- [Required action]: Once the pictures are set aside, copy the data below exactly as it stands.

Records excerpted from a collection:
------------------------------------------------

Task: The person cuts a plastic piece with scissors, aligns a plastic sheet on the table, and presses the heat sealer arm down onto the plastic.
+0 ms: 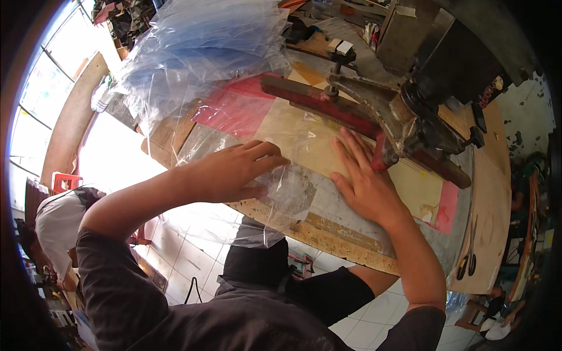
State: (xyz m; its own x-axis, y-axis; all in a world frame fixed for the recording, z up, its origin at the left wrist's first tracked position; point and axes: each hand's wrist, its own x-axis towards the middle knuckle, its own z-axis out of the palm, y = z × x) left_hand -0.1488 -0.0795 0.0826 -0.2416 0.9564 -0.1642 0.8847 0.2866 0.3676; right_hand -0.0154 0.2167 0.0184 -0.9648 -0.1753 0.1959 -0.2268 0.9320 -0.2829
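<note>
At the centre of the frame a clear plastic bag (287, 158) lies flat on the worktop (486, 234), its near edge hanging over the front rim. The left hand (234, 169) presses on it from the left, fingers stretched out and flat, grip released and closed on nothing. The right hand (366, 181) lies palm down just right of centre, fingers spread toward the dark red bar (328, 105) of a rusty metal press (398, 111) in the upper middle; its grip is likewise released. A heap of clear plastic bags (199, 47) fills the upper left. Scissors (469, 251) lie at the lower right of the worktop, well apart from both hands.
</note>
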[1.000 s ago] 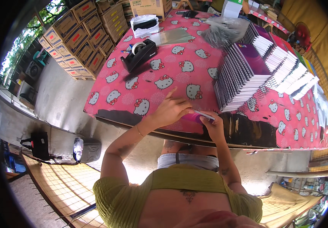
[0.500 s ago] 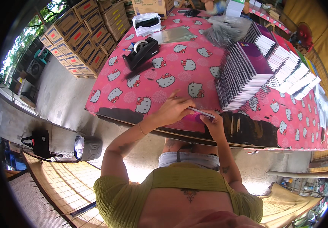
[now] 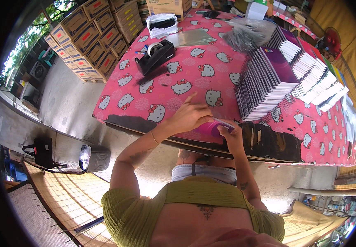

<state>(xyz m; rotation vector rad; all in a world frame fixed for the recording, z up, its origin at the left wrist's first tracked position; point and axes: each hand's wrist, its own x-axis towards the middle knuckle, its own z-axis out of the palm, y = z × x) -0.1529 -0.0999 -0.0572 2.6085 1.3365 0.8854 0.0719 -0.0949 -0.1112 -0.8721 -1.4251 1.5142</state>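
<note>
A notebook with a purple cover [image 3: 211,128] is held tilted at the table's near edge. My right hand [image 3: 233,136] grips its right end, thumb on the cover and the fingers behind. At its upper left edge, my left hand [image 3: 189,116] has thumb and fingertips closed on it, with one finger raised. Just what the left fingertips pinch is hard to make out. To the right stand stacks of spiral-bound notebooks [image 3: 270,88], the nearest with purple covers and dark wire coils. A black tape dispenser [image 3: 155,57] with a clear roll stands further off to the left.
A pink cat-print cloth [image 3: 174,101] covers the table, torn to dark board along the near edge. Clear sheets [image 3: 190,38], a white bag [image 3: 161,25] and a grey plastic bag [image 3: 248,33] lie at the back. Stacked cartons [image 3: 85,43] stand left; a black bag [image 3: 42,154] is below.
The notebook has tipped so more of its purple cover faces up. My left fingers have shifted slightly along its edge; my right hand keeps its hold.
</note>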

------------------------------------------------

- [Answer to the problem]:
Task: The person cuts a plastic piece with scissors, aligns a plastic sheet on the table, and presses the heat sealer arm down onto the plastic.
+0 ms: 
State: (xyz m; its own x-axis, y-axis; all in a world frame fixed for the recording, z up, its origin at the left wrist's first tracked position; point and axes: each hand's wrist, its own x-axis towards the middle knuckle, its own z-axis out of the palm, y = z × x) left_hand -0.1488 -0.0795 0.0826 -0.2416 0.9564 -0.1642 0.8847 0.2866 0.3676; right_hand -0.0154 0.2167 0.0184 -0.9648 -0.1753 0.1959 -0.2268 0.9320 -0.2829
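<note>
At the centre of the frame a clear plastic bag (287, 158) lies flat on the worktop (486, 234), its near edge hanging over the front rim. The left hand (234, 169) presses on it from the left, fingers stretched out and flat, grip released and closed on nothing. The right hand (366, 181) lies palm down just right of centre, fingers spread toward the dark red bar (328, 105) of a rusty metal press (398, 111) in the upper middle; its grip is likewise released. A heap of clear plastic bags (199, 47) fills the upper left. Scissors (469, 251) lie at the lower right of the worktop, well apart from both hands.
</note>
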[1.000 s ago] 
[0.500 s ago] 
[now] 

<state>(xyz m; rotation vector rad; all in a world frame fixed for the recording, z up, its origin at the left wrist's first tracked position; point and axes: each hand's wrist, its own x-axis towards the middle knuckle, its own z-axis out of the palm, y = z × x) -0.1529 -0.0999 -0.0572 2.6085 1.3365 0.8854 0.0719 -0.0949 -0.1112 -0.8721 -1.4251 1.5142</state>
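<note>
A notebook with a purple cover [image 3: 211,128] is held tilted at the table's near edge. My right hand [image 3: 233,136] grips its right end, thumb on the cover and the fingers behind. At its upper left edge, my left hand [image 3: 189,116] has thumb and fingertips closed on it, with one finger raised. Just what the left fingertips pinch is hard to make out. To the right stand stacks of spiral-bound notebooks [image 3: 270,88], the nearest with purple covers and dark wire coils. A black tape dispenser [image 3: 155,57] with a clear roll stands further off to the left.
A pink cat-print cloth [image 3: 174,101] covers the table, torn to dark board along the near edge. Clear sheets [image 3: 190,38], a white bag [image 3: 161,25] and a grey plastic bag [image 3: 248,33] lie at the back. Stacked cartons [image 3: 85,43] stand left; a black bag [image 3: 42,154] is below.
The notebook has tipped so more of its purple cover faces up. My left fingers have shifted slightly along its edge; my right hand keeps its hold.
</note>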

The output contains nothing more.